Acid Jazz presents one of Afrobeat’s most mysterious and rare records by a former schoolteacher, boxer, Jacques Chirac’s bodyguard, and Beninese musical visionary: Ferry Djimmy – Rhythm Revolution.

The album was originally recorded in the mid-1970s in support of Benin’s revolutionary leader Mathieu Kérékou. Rumour has it that less than two hundred copies survived a late-‘70s fire.

Ferry Djimmy’s life story is one of the most extraordinary you’re ever likely to hear. Born in 1939, Jean Maurille Ogoudjobi (the nickname Ferry comes from ‘ferry djimmy’ being short for ‘please forgive me’ in Yoruba as he was a very smart but unruly kid), Ferry had 43 siblings. By the late 1950s, he started a career as a schoolteacher. As a tall and imposing young man, Ferry also started a parallel career as a boxer. When he wasn’t teaching or fighting, he also caught up with the emerging night scene in the city of Cotonou, where local folklore, Congolese rumba, highlife and Cuban adaptations were favoured by local audiences as well as some blues, jazz and rhythm’n’blues.

By the late 1960s, Ferry had relocated to Paris where he became a policeman, often asked to assist Jacques Chirac on various missions before the future President of France became mayor of Paris in 1977. It was here in the early ‘70s he recorded his first two singles, ‘A Were Were We Coco’ and ‘Aluma Loranmi Nichai’. These songs met little interest and by 1974 Ferry was back in Cotonou.

His return to Benin coincided with 1972s revolution’s journey toward Marxist-Leninism. The country’s leader Mathieu Kerekou was impressed by Ferry’s charisma and striking look and became fast friends with him. He saw in him a personality that could seduce the younger generation in a funkier way than straight Socialist speeches. He allowed Ferry a certain budget to start his own record company called Revolution Records.
Inspired by Afrobeat, Nigeria’s Fela Kuti and his musical journey over the past decade, Ferry recorded Rhythm Revolution in Cotonou at the Satel studio. Wanting his musical vision to stay as intact and raw as possible, Ferry played most of the instruments himself – guitar, saxophone, drums/percussion and keyboards.
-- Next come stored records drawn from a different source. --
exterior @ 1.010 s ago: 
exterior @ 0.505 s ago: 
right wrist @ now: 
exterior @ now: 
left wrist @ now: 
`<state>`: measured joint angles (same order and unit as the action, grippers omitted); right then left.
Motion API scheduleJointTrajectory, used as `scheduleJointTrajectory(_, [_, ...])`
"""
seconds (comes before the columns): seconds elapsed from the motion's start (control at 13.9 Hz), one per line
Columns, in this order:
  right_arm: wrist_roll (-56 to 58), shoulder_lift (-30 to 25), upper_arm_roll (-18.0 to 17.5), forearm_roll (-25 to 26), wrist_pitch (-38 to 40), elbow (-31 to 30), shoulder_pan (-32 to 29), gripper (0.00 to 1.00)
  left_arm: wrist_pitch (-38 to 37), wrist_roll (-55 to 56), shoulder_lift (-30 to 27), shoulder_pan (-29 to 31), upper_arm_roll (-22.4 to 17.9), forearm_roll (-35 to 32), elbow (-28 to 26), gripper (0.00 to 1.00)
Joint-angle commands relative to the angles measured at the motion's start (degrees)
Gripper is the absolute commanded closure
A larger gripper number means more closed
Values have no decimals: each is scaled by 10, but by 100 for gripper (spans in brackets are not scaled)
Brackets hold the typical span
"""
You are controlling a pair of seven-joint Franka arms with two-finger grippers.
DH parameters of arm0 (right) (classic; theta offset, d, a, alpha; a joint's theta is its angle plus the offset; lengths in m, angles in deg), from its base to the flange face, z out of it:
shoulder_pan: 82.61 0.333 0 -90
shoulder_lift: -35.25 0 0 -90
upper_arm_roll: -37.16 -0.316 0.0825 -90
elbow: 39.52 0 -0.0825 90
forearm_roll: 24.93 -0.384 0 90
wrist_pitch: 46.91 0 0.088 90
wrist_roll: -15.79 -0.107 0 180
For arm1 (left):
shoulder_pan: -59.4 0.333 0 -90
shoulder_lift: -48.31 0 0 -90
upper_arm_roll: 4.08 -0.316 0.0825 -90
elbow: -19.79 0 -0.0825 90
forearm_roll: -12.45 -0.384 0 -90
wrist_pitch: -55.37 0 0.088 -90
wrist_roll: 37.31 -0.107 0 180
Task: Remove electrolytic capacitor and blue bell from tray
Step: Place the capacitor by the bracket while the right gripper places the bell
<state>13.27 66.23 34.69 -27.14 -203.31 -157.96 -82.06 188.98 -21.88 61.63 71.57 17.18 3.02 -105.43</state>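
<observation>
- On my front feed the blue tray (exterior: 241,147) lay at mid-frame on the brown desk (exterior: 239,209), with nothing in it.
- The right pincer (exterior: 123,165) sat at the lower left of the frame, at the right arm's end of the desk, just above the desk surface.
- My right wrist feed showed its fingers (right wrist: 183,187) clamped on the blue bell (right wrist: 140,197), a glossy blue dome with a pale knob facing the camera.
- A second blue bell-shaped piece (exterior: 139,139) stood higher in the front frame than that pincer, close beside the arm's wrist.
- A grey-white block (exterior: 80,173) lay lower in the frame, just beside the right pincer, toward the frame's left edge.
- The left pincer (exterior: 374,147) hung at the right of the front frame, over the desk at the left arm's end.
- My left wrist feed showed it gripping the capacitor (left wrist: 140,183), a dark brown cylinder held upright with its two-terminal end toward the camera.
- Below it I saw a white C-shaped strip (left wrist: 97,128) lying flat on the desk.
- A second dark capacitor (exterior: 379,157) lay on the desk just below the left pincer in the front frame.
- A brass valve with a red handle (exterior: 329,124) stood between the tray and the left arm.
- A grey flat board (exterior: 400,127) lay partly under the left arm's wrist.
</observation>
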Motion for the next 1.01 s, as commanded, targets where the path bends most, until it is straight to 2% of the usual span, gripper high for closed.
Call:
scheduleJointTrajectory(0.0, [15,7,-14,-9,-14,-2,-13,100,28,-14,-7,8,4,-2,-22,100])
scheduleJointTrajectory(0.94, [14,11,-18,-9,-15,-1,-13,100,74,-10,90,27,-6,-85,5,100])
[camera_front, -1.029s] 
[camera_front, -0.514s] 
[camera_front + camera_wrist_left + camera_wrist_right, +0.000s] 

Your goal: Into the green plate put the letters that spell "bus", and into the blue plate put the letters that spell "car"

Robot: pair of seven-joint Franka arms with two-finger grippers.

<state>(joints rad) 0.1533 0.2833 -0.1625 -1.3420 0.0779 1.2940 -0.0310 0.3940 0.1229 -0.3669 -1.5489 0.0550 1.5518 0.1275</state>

The resulting album is one of the toughest and deepest slices of African funk ever cut, combining raw African rhythms with distortion, energy and wit. In spite of obvious nods to James Brown, Fela Kuti, George Clinton and Jimi Hendrix, Ferry managed to create something very unique. Eight slices of raw garage-funk from Benin as evidenced by the raw ‘Carry Me Black’, a definitive ode to blackness sung in the West African language Yoruba. A dozen years past Benin’s independence from France, ‘Be Free’ tells the never-ending story about a country’s disillusions and the importance of keeping some African roots, no matter how westernized it could be.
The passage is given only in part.